How can I prevent unauthorized users from accessing these files?
the answer is quite simple,
#Jonnix has posted this as I was typing but I will explain a little more for you
one put your files outside of your public HTML directory if your unable to do this look at #Andri answer for an alternative
E.G cpanel setup
user/public_html
/public_html/download.php
user/documents/
/documents/file.doc
/documents/file.pdf
#dhh has posted a basic download.php php file however as your wanting to force download their things you can do like finding and supplying the correct mime type here is an extension on to his code as to the best way to 1 force download of a file, and 2 allow different file types
download.php
//check users is loged in and valid for download if not redirect them out
// YOU NEED TO ADD CODE HERE FOR THAT CHECK
// array of support file types for download script and there mimetype
$mimeTypes = array(
'doc' => 'application/msword',
'pdf' => 'application/pdf',
);
// set the file here (best of using a $_GET[])
$file = "../documents/file.doc";
// gets the extension of the file to be loaded for searching array above
$ext = explode('.', $file);
$ext = end($ext);
// gets the file name to send to the browser to force download of file
$fileName = explode("/", $file);
$fileName = end($fileName);
// opens the file for reading and sends headers to browser
$fp = fopen($file,"r") ;
header("Content-Type: ".$mimeTypes[$ext]);
// this header tells the browser this is a download and not to try and render if it is able to E.G images
header('Content-Disposition: attachment; filename="'.$fileName.'"');
// reads file and send the raw code to browser
while (! feof($fp)) {
$buff = fread($fp,4096);
echo $buff;
}
// closes file after whe have finished reading it
fclose($fp);
P.S here is a big list of mime types if you want to add support for other files
https://www.freeformatter.com/mime-types-list.html
What you can do, is provide the equivalent of a PHP proxy for the files.
Put the files outside of the webroot, then write a script that checks the user is allowed access.

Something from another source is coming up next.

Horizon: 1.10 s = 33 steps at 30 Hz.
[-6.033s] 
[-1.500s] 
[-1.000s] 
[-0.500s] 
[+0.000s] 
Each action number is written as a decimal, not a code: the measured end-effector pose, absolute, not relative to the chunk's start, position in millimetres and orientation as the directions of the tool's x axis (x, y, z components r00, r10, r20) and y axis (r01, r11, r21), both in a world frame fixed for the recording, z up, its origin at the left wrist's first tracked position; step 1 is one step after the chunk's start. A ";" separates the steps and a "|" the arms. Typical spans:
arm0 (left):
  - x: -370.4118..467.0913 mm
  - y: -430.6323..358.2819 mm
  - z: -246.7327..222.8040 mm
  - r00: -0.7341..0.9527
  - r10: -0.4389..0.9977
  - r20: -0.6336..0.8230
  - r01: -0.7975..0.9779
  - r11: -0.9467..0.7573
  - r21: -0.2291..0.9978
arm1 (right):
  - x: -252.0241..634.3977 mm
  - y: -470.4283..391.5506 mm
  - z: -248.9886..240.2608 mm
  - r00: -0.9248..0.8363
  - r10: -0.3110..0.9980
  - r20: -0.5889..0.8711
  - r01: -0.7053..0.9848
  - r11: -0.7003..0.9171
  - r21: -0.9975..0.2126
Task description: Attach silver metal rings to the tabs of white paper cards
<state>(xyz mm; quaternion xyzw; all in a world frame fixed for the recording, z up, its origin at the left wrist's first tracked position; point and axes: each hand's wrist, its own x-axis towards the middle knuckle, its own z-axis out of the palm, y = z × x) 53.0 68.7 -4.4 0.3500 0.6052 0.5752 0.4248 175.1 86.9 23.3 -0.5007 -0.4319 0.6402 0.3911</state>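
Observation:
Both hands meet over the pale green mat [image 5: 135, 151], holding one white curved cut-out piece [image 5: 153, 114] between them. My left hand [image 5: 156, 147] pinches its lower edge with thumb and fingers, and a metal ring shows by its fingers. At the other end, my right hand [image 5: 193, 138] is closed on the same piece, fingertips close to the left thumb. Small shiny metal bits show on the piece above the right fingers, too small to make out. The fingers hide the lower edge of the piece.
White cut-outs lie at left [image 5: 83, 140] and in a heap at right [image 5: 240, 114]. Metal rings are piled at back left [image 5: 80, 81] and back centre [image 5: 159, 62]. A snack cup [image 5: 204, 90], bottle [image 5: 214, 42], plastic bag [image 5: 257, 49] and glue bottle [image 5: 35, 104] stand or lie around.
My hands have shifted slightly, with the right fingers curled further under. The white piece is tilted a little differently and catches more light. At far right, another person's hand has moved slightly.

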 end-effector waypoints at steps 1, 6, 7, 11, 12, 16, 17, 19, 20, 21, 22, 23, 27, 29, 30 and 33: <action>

If not, redirect them, if they do, set the appropriate headers and output the file data.
You should store all downloads outside your public / user-accessable doc root (but inside your basedir, of course) and add a download script for sending the download if the user is authorized.
Here's some example of how to "send" a file for downloading it.
$file = "ireland.jpg";
$fp = fopen($file,"r") ;
header("Content-Type: image/jpeg");
while (! feof($fp)) {
$buff = fread($fp,4096);
print $buff;
}
This did the job for me: I placed a .pdf and a .htaccess file with the following code in it in a normal folder (i named it "docs") on my apache webserver.
Order Deny,Allow
Deny from all
Allow from 127.0.0.1
<Files /index.php>
Order Allow,Deny
Allow from all
</Files>
Then i took the code from Martin Barkers answer above, changed the filepath to "docs/sample.pdf", and pasted it into a .php file in my root directory. That's it. You can't access the file per url now, but you can download it if you run test.php.